First, recall that the anti-markup rule only applies to diagnostic testing where the ordering practice pays the outside physician for the services, and then bills that service itself. It does not apply to other services obtained from outside physicians, nor does it apply to clinical laboratory services. Most importantly, it does not apply if no money ever changes hands between the two entities (i.e., the ordering physician and the entity performing the diagnostic test). If the dermatology practice simply sends slides offsite to be analyzed, and an outside pathologist bills for the diagnostic testing performed on those slides, the anti-markup rule does not apply; this is simply one practice referring services to another, with each practice billing for the services it has performed.

However, assuming that the dermatology practice does want to bill for the service, and the pathologist is willing to provide such services for a price, the next question to be asked is whether the pathologist “shares a practice” with the dermatology practice in a manner sufficient to satisfy the anti-markup rule requirements. As noted above, the easiest way for this to happen is for the pathologist to actually go to the dermatology practice’s offices and perform the diagnostic test there. If the pathologist does this, the anti-markup rule will not apply, and the dermatology practice can bill the service for more than what they pay the pathologist to perform it.

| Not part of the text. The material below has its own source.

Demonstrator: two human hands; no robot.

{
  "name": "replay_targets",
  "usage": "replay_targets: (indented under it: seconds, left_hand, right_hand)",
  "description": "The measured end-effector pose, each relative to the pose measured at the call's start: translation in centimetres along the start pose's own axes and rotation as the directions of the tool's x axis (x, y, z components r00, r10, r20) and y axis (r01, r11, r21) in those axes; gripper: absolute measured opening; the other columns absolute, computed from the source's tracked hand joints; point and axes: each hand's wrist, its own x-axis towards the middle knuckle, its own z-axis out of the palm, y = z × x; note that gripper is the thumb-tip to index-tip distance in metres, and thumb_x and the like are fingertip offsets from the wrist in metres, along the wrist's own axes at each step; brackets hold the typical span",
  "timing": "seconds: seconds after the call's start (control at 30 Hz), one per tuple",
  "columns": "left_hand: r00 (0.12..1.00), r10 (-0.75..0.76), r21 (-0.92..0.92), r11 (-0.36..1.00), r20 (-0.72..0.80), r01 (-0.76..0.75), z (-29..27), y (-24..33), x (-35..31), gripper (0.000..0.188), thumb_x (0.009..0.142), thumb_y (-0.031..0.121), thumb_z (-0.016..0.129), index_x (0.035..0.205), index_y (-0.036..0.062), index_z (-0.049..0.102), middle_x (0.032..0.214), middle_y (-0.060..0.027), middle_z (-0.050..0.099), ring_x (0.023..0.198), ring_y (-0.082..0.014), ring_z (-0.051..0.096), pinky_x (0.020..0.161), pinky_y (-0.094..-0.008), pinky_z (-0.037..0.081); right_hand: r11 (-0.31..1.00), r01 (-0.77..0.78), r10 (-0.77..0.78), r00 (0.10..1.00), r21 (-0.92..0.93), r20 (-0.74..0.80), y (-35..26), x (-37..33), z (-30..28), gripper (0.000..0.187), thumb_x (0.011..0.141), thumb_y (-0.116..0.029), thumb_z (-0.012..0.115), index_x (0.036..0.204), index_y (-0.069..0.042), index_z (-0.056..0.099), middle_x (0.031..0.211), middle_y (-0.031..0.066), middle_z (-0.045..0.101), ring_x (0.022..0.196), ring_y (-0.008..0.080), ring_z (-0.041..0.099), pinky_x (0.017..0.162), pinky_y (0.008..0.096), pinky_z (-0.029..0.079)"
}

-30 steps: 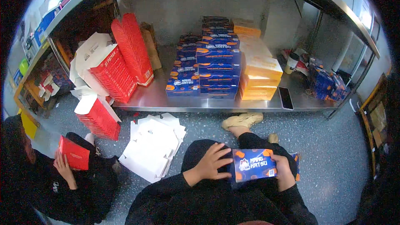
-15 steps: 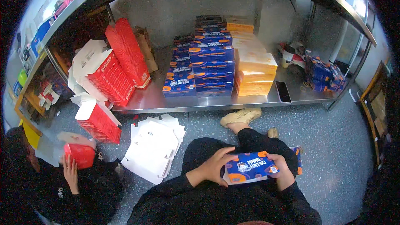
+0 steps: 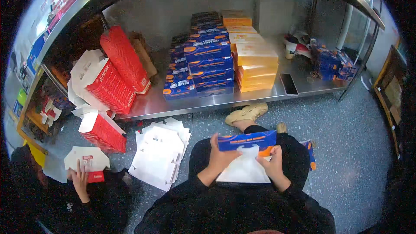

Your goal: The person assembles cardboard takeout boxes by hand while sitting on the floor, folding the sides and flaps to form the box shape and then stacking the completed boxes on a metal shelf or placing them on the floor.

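Observation:
Above my lap, both hands hold a blue cardboard box [image 3: 249,140] with orange printing. Its white inside or underside faces me, and a blue panel stands up along the far edge. My left hand [image 3: 221,158] grips the left side, thumb across the white face. At the right side, my right hand [image 3: 273,167] has its fingers bent against the white panel near an orange patch. Part of another blue and orange carton [image 3: 310,154] shows on the floor by my right leg.
Stacked blue boxes [image 3: 210,65] and yellow boxes [image 3: 258,67] stand on a steel shelf [image 3: 186,105], with a phone [image 3: 288,84] beside them. Nested red cartons [image 3: 110,84] lean at left. White cardboard sheets [image 3: 156,156] lie on the floor. A co-worker's hand [image 3: 79,182] touches a red-and-white carton [image 3: 89,160].
The blue box has turned over: its printed face showed before, its white side now. My hands shifted slightly left. The co-worker's red carton now shows its white flap spread out.

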Motion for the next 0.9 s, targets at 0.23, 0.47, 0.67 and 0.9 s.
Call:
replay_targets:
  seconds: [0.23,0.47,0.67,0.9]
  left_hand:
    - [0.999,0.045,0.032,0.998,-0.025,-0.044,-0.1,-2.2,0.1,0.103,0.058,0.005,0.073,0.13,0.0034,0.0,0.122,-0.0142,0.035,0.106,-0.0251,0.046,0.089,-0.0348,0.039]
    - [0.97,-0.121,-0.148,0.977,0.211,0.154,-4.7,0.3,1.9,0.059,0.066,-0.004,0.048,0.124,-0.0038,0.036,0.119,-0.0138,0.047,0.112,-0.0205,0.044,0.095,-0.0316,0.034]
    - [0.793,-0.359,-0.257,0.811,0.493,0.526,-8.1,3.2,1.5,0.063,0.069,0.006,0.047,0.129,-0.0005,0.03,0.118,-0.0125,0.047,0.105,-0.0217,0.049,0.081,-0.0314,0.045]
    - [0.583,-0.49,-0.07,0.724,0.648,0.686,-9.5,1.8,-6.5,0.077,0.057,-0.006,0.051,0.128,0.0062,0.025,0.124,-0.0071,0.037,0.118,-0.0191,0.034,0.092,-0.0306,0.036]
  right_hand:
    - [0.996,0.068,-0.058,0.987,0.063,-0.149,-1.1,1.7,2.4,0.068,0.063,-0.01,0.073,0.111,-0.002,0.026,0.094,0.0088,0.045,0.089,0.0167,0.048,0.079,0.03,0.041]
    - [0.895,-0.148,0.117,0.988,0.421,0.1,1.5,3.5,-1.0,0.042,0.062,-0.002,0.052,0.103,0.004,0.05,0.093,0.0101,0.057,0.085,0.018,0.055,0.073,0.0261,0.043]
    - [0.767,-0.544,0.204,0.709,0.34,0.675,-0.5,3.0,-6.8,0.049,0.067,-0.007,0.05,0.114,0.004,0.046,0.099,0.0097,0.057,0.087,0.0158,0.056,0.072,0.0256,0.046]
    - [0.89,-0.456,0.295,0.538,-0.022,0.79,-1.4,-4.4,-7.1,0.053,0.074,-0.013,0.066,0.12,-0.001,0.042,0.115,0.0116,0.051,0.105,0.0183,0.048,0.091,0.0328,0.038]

If, however, the pathologist is unwilling to uproot themselves to go to the dermatology practice’s offices, then the only other way to avoid the anti-markup rule applying is if the pathologist performs 75% of their total services (i.e., not simply total Medicare services, but literally all services that the pathologist performs) through the dermatology practice (i.e., where the dermatology practice is billing for the pathologist’s services). This is a high bar to clear for someone who is truly an outside practitioner not otherwise already affiliated with the dermatology practice. If the pathologist simply does not meet that requirement and does not wish to so closely tie themselves to the dermatology practice, as to make that practice 75% of their revenue stream, then the anti-markup rule will apply.

Conclusion

The anti-markup rule can seem complex at first, but once the actual requirements are better understood, the true complexity may be in managing to avoid it applying. On its face, it may seem simple to have an outside diagnostic testing physician come to the offices of a dermatology practice to provide their services, so that the dermatology practice can bill for the service and make a profit. This, of course, requires providing the space necessary to perform such testing services, and the willingness of the testing physician to come to the office in the first place. The “substantially all” aspect is considerably harder to satisfy, at least if the outside physician wishes to remain truly independent. If they are unwilling to compromise, it may simply make more sense to abandon the notion of purchasing diagnostic tests from them or to find a different physician.


This article is provided for informational and educational purposes and is not intended to provide legal advice and should not be relied upon as such. Readers should consult with their personal attorneys for legal advice regarding the subject matter of this article.